What are these actions and how Wynes and Nicolas found them? The two authors first compiled a literature review of several possible actions to reduce energy consumption and mitigate climate change through individual actions. Then, for each of them, they computed how much a person’s emissions would be reduced each year if adopted given the prevailing conditions and technology in various countries. Their results are summarised in the Figure below:

The figure shows that choosing to have fewer children, not having a car, and avoiding to fly (especially long-haul flights) are the most effective action to reduce individual emissions, with the first one that is at least 20 times more effective than anything else you can do. By looking a the figure, it is also clear that the usually promoted measures, say buying a hybrid car or changing your light bulbs, are among the least effective ones. In practice, a US citizen choosing to have one fewer child could reduce emissions over 100 times more than by replacing her/his gasoline car with a hybrid one and 1000 times more than by replacing all the house light bulbs with LED ones.
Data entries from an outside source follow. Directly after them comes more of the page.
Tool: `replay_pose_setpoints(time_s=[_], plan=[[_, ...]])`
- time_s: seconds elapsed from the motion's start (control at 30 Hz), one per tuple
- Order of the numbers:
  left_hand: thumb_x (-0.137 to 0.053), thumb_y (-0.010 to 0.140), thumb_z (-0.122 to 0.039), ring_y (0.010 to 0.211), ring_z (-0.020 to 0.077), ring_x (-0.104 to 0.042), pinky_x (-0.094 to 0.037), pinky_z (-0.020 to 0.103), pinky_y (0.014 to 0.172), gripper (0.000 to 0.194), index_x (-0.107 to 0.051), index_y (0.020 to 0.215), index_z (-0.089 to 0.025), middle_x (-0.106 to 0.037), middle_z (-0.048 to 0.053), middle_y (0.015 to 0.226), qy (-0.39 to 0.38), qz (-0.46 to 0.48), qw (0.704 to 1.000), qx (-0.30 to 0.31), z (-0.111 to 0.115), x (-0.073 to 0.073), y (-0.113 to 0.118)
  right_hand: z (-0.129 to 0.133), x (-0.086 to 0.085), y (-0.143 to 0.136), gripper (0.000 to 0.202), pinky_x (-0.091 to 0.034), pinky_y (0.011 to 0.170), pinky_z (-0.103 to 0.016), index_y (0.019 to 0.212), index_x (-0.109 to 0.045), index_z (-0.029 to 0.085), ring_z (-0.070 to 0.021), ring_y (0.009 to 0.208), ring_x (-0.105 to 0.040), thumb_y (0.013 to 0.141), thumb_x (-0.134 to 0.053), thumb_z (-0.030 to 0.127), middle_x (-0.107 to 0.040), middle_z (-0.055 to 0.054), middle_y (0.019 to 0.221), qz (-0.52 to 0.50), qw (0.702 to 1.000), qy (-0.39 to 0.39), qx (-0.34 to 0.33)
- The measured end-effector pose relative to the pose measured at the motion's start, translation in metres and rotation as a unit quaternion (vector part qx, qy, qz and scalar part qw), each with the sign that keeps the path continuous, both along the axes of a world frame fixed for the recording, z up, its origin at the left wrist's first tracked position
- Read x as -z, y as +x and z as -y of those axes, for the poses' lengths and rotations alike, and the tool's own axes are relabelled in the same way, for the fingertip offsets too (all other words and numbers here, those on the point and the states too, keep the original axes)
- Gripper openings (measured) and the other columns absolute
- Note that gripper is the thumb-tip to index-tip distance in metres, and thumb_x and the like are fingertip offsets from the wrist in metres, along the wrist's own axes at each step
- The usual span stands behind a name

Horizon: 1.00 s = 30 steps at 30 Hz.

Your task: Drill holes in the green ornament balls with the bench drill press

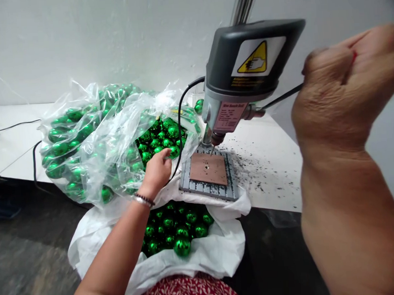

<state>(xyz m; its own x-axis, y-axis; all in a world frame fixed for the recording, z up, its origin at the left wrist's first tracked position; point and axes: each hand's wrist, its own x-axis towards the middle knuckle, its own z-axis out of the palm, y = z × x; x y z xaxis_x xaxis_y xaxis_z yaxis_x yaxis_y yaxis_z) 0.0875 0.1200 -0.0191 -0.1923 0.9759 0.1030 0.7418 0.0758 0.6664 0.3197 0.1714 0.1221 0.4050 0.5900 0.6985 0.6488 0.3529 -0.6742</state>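
Note:
A small bench drill press (242,70) stands at the table's front edge, its grey head carrying a yellow hand-warning label. My right hand (348,78), raised at the right, is wrapped round the end of the drill's feed lever (282,97). Below the bit, a brown square board (207,175) with a small hole lies on the grooved metal base (234,187); no ball is on it. My left hand (158,169) reaches to the mouth of a clear plastic bag (98,157) of shiny green balls (161,136). Its fingers look loosely apart, partly hidden, and no ball shows in them.
A white cloth or sack (219,252) with more green balls spreads across the lap, below the table edge. Dark shavings (257,166) litter the white table (279,139) right of the base. A black cable (180,122) loops from the drill past the bag.

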Motion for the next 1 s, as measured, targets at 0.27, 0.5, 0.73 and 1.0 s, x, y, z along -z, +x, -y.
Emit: replay_pose_setpoints(time_s=[0.27, 0.5, 0.73, 1.0], plan=[[-0.062, 0.088, -0.031, 0.116, 0.036, -0.067, -0.053, 0.043, 0.095, 0.048, -0.061, 0.133, -0.015, -0.07, 0.021, 0.124, -0.139, -0.234, 0.962, 0.036, -0.071, 0.015, 0.003, 0.0, 0.003, 0.004, 0.028, -0.028, 0.07, -0.024, 0.068, -0.032, 0.019, -0.0039, 0.064, -0.033, 0.09, -0.045, 0.008, -0.037, 0.005, 0.066, 0.003, 1.0, 0.026, -0.015], [-0.063, 0.087, -0.027, 0.114, 0.0325, -0.066, -0.05, 0.042, 0.098, 0.059, -0.052, 0.145, -0.022, -0.063, 0.019, 0.127, -0.113, -0.21, 0.969, 0.064, -0.065, 0.023, 0.004, -0.004, 0.007, 0.007, 0.027, -0.028, 0.066, -0.022, 0.07, -0.033, 0.019, -0.0031, 0.061, -0.033, 0.09, -0.049, 0.009, -0.038, 0.006, 0.066, 0.0, 0.998, 0.056, -0.031], [-0.059, 0.087, -0.043, 0.086, 0.0189, -0.067, -0.054, 0.031, 0.073, 0.056, -0.047, 0.139, -0.026, -0.064, 0.006, 0.104, -0.017, 0.303, 0.952, 0.027, -0.031, 0.004, -0.013, -0.011, 0.016, 0.012, 0.021, -0.03, 0.069, -0.021, 0.077, -0.041, 0.017, -0.0015, 0.066, -0.04, 0.096, -0.047, 0.021, -0.042, 0.006, 0.07, 0.036, 0.995, 0.084, -0.033], [-0.072, 0.071, -0.065, 0.064, 0.0094, -0.056, -0.039, 0.021, 0.053, 0.077, -0.042, 0.135, -0.036, -0.063, 0.001, 0.097, -0.141, 0.523, 0.832, 0.122, 0.003, 0.003, 0.023, 0.006, -0.002, 0.0, 0.032, -0.028, 0.071, -0.023, 0.069, -0.03, 0.02, -0.0042, 0.065, -0.031, 0.091, -0.05, 0.009, -0.035, 0.006, 0.068, -0.017, 0.999, -0.014, -0.031]])
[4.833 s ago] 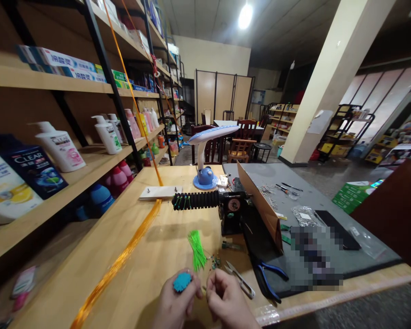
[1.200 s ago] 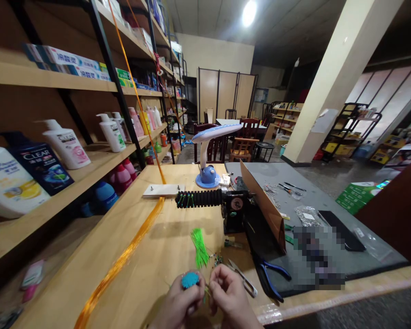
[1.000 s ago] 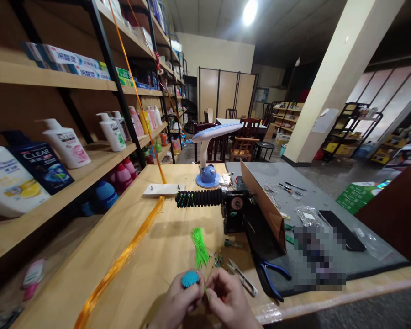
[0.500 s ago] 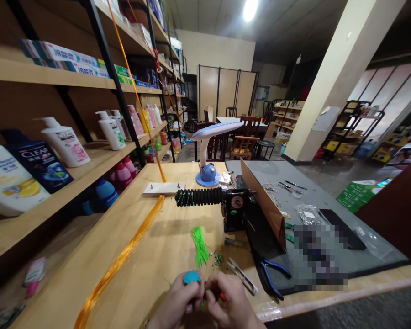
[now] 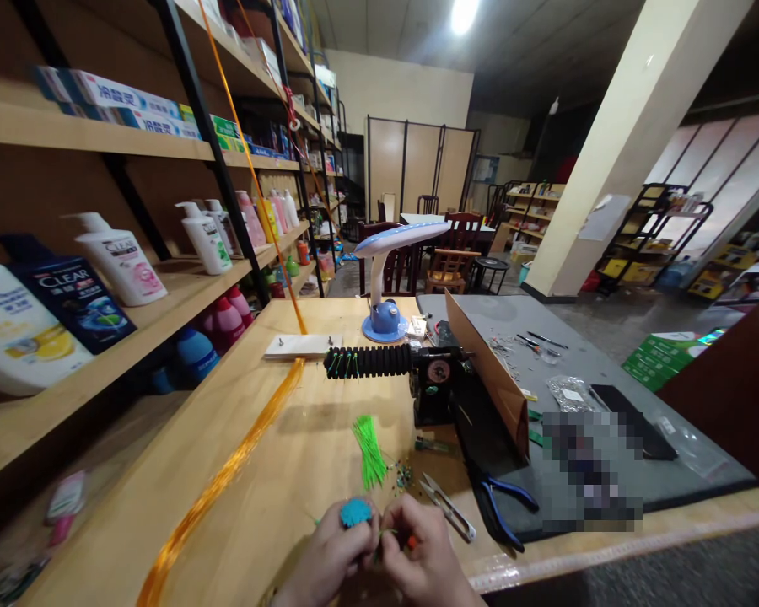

The authors took their analysis one step further and surveyed the actions promoted in Canadian textbooks and in information reports edited by the EU, USA, Canada and Australia governments. The surprising result was that these sources largely fail to mention the high-impact actions, while focusing their recommendations on the ones having the lowest potential for emission reduction.

That’s where the idea of a conspiracy started to germinate in my mind. By looking closer at the high- and low-impact action groups a pattern emerges: low-impact actions usually imply to buy new products (cars, light-bulbs, etc.), high-impact ones to avoid having, doing, or eating things (cars, flights, meat, etc.), which is not really surprising as “not doing” something reduces to zero the corresponding emissions while “doing it differently” can, at best, decrease them. And here’s the conspiracy. Governments’ main interest, after all, is to promote economic growth. The goal of companies (by definition) is to make money and grow. This is best achieved at the macro-scale by increasing population and consumption: but that’s exactly the opposite of what most high-impact measures will do. So better to forget them and promote lower-impact, economic-growth-enhancing ones. That’s the very idea of the green-economy after all!

Now a (second) confession: I don’t really believe that an explicit conspiracy exists, nor Wynes and Nicolas suggest that. Governments do promote economic growth, of course, but that’s just one of the strongest requests from the citizens. A recent Eurobarometer survey shows that the economic situation, public finance, and unemployment are among the top-5 issues for EU citizens (just after terrorism and immigration), while climate change only ranks 8th and the environment in general 10th. Limiting the family size or reducing meat consumption are very unpopular measures indeed, often contrasted by well-organised lobbies (think about religious groups, for instance). So why should democratic governments promote them against the will people? In short: no conspiracy, just democracy. What’s wrong in that?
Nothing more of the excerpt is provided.